The Council should issue a single "Bangladesh Antibiotic Use & Resistance Standard" that caps prophylactic use in poultry, aquaculture and livestock, aligns with national human treatment guidelines, and mandates annual benchmarking. Import licenses for veterinary antimicrobials should depend on compliance audits, not just customs paperwork.
The government should consolidate AMR interoperability data from hospital microbiology labs, veterinary/animal health labs, and environmental monitoring sites (water bodies, effluent, food and live-bird markets, farms) into a single, interoperable, near-real-time dashboard, hosted and governed by IEDCR. The platform should offer role-based access for clinicians, veterinarians, and regulators (DGHS, DLS, DoF, DoE etc.) to support timely clinical decisions, outbreak detection, and enforcement. AMR surveillance should be the flagship component.
Medical colleges should teach that many human pathogens originate in animals; veterinary schools should treat antibiotic stewardship as a core obligation. Joint field practicums-vet students collecting litter samples while medical students map household diarrhea-could start next academic year if universities align their syllabi.
The government should gradually remove the 10 per cent import duty on animal probiotics and vaccines while introducing a tiered excise on bulk antibiotic active ingredients. A clear price gap will push feed mills towards preventive measures instead of routine antibiotic use. Export incentives for "antibiotic-free" shrimp and poultry should match those for ready-made garments, turning stewardship into an economic asset.

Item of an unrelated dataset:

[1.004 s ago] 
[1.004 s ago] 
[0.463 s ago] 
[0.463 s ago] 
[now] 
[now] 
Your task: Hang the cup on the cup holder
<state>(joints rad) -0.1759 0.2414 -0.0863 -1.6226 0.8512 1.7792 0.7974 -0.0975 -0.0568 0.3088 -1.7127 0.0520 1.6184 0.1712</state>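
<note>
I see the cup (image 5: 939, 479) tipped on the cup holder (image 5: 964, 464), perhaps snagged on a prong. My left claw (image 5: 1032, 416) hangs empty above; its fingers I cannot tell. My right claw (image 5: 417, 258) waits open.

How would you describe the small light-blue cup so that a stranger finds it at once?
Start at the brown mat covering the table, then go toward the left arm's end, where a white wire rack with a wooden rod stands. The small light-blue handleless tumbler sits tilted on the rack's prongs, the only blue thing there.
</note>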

The Parliament's Standing Committee on Health should hold an annual "AMR Week" hearing where the secretaries of health, livestock, environment and commerce jointly present quantified progress-with no sector allowed to opt out.

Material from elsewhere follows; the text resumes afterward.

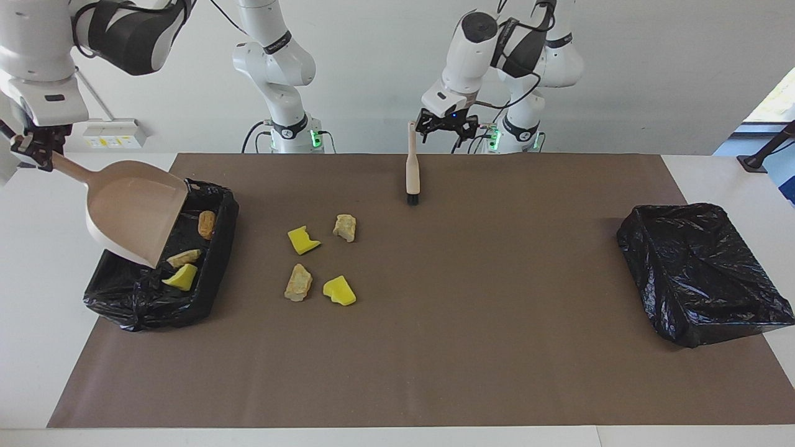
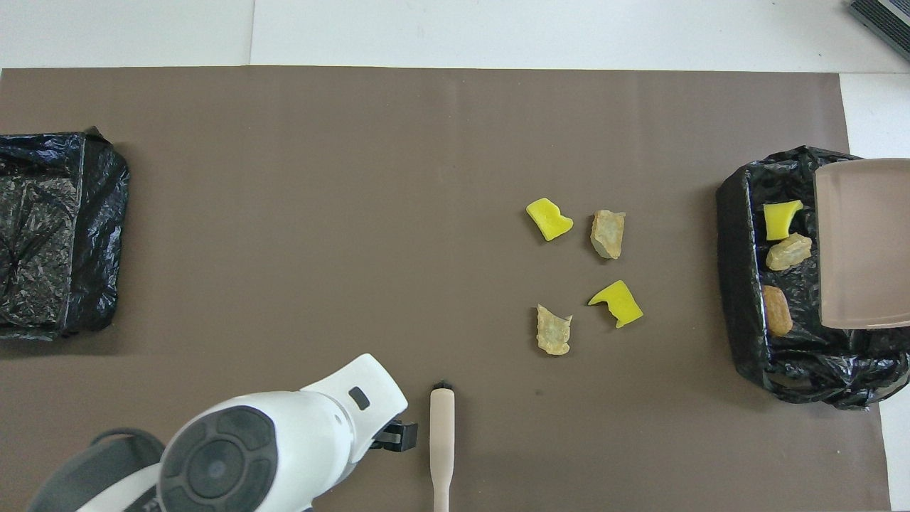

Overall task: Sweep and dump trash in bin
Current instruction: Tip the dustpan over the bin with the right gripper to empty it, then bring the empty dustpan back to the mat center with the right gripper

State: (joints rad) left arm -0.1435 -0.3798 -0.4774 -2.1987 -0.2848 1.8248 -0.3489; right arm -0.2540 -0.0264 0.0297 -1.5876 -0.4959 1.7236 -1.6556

The draft One Health Strategic Framework 2025-2030 already includes these mechanisms; what is missing is the political will to finalise and fund them before the next budget cycle. The cost of delay is measured in lives and livelihoods. Every month we wait, we condemn thousands of vulnerable newborns to sepsis that our best drugs can no longer treat. At the same time, thousands of tons of poultry waste continue to pollute our soil, spreading drug-resistant genes across our farms. This is both a public health and environmental emergency, and inaction is steadily making it worse.
Bangladesh has beaten the odds before-eradicating smallpox without vaccine plants, ending polio with door-to-door volunteers, and turning cholera into a treatable illness with oral saline. It can again overcome AMR through commitment, coordination and cooperation among all stakeholders.